PROBLEM DESCRIPTION — Starting with the line containing "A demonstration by" and going on through the line containing "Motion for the", return the lines of the data below exactly, and only those.

INFORMATION PROVIDED —

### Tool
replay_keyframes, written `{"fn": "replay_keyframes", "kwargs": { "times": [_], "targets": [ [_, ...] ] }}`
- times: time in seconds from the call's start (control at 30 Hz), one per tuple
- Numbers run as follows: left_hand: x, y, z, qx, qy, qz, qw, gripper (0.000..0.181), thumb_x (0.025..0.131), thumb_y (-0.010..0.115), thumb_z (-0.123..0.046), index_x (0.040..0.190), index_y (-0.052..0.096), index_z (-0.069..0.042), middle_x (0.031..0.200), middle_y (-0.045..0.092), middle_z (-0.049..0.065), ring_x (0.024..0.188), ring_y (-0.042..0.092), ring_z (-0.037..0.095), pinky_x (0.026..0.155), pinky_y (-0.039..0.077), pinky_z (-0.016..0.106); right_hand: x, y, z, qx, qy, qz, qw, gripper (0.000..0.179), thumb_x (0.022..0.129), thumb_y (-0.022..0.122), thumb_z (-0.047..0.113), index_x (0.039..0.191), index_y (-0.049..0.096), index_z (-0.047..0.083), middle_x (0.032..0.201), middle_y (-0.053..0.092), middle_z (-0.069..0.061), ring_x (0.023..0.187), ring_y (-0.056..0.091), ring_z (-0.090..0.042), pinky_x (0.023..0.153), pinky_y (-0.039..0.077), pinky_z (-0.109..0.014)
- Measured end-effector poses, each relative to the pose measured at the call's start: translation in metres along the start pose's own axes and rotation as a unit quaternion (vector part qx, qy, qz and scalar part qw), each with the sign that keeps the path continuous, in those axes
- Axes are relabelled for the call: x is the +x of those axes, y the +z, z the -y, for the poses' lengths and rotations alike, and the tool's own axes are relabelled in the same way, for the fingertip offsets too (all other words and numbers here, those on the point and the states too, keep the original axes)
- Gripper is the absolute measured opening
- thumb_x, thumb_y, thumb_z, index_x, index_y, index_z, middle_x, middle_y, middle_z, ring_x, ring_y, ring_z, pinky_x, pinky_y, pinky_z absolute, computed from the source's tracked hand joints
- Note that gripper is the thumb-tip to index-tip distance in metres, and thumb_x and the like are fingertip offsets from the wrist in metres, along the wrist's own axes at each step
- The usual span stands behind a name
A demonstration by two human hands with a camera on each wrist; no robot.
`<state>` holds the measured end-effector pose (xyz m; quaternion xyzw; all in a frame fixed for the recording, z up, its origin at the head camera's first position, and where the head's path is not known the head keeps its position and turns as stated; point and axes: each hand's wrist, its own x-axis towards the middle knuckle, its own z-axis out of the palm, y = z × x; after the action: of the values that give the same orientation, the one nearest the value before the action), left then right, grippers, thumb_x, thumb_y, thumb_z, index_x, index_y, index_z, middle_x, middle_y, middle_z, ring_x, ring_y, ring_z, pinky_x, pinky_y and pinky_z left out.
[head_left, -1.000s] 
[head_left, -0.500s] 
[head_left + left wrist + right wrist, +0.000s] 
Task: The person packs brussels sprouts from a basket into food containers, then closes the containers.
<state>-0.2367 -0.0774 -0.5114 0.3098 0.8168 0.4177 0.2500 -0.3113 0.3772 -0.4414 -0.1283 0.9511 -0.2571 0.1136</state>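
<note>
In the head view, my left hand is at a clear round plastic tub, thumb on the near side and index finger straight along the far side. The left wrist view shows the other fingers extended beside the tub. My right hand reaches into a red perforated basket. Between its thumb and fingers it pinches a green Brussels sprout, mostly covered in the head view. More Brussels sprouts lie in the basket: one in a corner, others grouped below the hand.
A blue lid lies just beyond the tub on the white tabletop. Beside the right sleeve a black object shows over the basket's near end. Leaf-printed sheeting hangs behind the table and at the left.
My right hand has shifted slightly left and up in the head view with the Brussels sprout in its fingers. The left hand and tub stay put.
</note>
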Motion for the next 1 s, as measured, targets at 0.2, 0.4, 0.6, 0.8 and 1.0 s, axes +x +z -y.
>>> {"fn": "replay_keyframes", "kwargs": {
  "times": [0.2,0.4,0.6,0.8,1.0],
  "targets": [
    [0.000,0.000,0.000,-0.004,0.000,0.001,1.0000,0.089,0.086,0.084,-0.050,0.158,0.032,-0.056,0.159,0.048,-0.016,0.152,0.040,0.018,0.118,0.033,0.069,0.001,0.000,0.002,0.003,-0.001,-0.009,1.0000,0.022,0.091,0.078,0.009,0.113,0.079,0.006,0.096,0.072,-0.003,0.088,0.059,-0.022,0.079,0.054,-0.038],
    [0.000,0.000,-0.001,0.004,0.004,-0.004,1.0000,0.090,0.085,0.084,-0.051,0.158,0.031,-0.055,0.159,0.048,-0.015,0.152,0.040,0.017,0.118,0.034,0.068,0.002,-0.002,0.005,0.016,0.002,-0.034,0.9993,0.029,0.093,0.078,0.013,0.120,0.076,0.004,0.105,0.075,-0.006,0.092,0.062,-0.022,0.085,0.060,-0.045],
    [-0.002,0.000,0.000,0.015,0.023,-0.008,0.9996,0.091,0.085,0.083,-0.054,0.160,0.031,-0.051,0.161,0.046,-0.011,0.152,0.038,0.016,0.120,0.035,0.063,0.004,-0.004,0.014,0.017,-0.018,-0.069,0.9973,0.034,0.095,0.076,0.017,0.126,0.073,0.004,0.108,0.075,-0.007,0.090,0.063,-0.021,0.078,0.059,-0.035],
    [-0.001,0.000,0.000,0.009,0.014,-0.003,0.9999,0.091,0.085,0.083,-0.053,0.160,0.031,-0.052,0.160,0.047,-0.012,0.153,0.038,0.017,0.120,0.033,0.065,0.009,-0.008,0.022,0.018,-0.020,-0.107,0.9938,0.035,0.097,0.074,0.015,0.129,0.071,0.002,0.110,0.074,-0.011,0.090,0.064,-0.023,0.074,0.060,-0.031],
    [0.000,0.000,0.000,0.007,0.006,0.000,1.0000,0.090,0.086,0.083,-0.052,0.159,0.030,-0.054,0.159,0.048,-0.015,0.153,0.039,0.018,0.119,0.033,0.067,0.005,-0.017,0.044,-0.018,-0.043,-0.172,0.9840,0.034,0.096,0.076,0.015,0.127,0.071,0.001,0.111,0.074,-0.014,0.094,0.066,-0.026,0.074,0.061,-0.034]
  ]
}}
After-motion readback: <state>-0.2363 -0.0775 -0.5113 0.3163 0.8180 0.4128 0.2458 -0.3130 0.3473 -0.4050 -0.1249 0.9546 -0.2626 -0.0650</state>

WRITTEN REPLY —
A demonstration by two human hands with a camera on each wrist; no robot.
`<state>` holds the measured end-effector pose (xyz m; quaternion xyzw; all in a frame fixed for the recording, z up, its origin at the head camera's first position, and where the head's path is not known the head keeps its position and turns as stated; point and axes: each hand's wrist, its own x-axis towards the middle knuckle, its own z-axis out of the palm, y = z × x; after the action: of the values that give the same orientation, the one nearest the value before the action), left then right, grippers, thumb_x, thumb_y, thumb_z, index_x, index_y, index_z, middle_x, middle_y, middle_z, ring_x, ring_y, ring_z, pinky_x, pinky_y and pinky_z left out.
[head_left, -1.000s] 
[head_left, -0.500s] 
[head_left + left wrist + right wrist, +0.000s] 
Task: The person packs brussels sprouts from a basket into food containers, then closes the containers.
<state>-0.2367 -0.0774 -0.5114 0.3098 0.8168 0.4177 0.2500 -0.3113 0.3772 -0.4414 -0.1283 0.9511 -0.2571 0.1136</state>
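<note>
In the head view, my left hand is at a clear round plastic tub, thumb on the near side and index finger straight along the far side. The left wrist view shows the other fingers extended beside the tub. My right hand reaches into a red perforated basket. Between its thumb and fingers it pinches a green Brussels sprout, mostly covered in the head view. More Brussels sprouts lie in the basket: one in a corner, others grouped below the hand.
A blue lid lies just beyond the tub on the white tabletop. Beside the right sleeve a black object shows over the basket's near end. Leaf-printed sheeting hangs behind the table and at the left.
My right hand has shifted slightly left and up in the head view with the Brussels sprout in its fingers. The left hand and tub stay put.
</note>
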Motion for the next 1 s, as measured, targets at 0.2, 0.4, 0.6, 0.8 and 1.0 s, axes +x +z -y.

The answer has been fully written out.